## Task instructions
How many lines in the material below contain the word "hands"? Answer with the number alone.
----------
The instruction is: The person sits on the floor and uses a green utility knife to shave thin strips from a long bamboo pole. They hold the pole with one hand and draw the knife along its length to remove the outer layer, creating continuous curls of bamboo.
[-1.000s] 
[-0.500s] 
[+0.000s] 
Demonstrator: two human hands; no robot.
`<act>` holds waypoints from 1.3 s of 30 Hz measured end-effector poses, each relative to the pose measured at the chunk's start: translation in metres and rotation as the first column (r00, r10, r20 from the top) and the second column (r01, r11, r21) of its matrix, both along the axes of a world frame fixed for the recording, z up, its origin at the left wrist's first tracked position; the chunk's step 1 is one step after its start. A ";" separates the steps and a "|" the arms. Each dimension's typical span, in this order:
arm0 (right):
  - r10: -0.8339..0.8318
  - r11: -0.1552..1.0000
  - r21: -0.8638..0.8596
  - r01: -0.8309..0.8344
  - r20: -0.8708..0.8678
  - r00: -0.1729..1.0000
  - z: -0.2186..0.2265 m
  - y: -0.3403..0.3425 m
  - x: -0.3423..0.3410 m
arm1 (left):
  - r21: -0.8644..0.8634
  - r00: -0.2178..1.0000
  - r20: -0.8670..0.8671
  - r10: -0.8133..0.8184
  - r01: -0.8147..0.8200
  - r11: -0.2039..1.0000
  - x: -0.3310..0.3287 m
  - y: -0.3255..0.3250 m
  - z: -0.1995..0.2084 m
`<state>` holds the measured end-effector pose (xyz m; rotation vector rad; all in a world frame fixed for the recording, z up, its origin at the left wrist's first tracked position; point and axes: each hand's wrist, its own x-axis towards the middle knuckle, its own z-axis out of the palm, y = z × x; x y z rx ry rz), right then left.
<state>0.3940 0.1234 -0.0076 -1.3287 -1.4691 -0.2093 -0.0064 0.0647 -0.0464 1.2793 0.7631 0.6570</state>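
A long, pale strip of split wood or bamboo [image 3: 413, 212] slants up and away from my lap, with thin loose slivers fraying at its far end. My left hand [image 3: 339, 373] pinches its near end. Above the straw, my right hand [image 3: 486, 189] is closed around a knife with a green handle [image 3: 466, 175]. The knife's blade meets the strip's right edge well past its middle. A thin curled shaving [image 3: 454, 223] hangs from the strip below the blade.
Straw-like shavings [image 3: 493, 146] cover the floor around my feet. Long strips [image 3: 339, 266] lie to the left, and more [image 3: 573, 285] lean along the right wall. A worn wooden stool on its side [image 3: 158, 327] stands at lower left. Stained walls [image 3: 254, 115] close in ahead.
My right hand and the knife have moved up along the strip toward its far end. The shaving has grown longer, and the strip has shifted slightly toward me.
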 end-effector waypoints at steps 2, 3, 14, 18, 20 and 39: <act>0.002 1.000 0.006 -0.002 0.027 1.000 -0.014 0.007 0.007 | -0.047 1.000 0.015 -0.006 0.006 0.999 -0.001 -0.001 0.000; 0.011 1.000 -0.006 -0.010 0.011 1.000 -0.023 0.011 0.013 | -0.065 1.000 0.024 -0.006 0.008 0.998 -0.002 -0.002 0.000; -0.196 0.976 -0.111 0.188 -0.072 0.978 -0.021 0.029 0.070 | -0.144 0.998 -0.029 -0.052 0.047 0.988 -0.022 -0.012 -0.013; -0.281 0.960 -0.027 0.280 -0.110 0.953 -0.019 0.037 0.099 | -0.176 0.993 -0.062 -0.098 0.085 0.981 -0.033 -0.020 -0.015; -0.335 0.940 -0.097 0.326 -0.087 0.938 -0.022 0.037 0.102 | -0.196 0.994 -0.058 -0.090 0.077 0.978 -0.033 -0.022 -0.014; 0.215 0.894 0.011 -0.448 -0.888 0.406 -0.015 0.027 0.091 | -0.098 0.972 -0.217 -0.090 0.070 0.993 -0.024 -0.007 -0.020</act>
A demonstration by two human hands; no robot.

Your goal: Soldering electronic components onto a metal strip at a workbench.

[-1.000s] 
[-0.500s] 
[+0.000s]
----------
## Response
2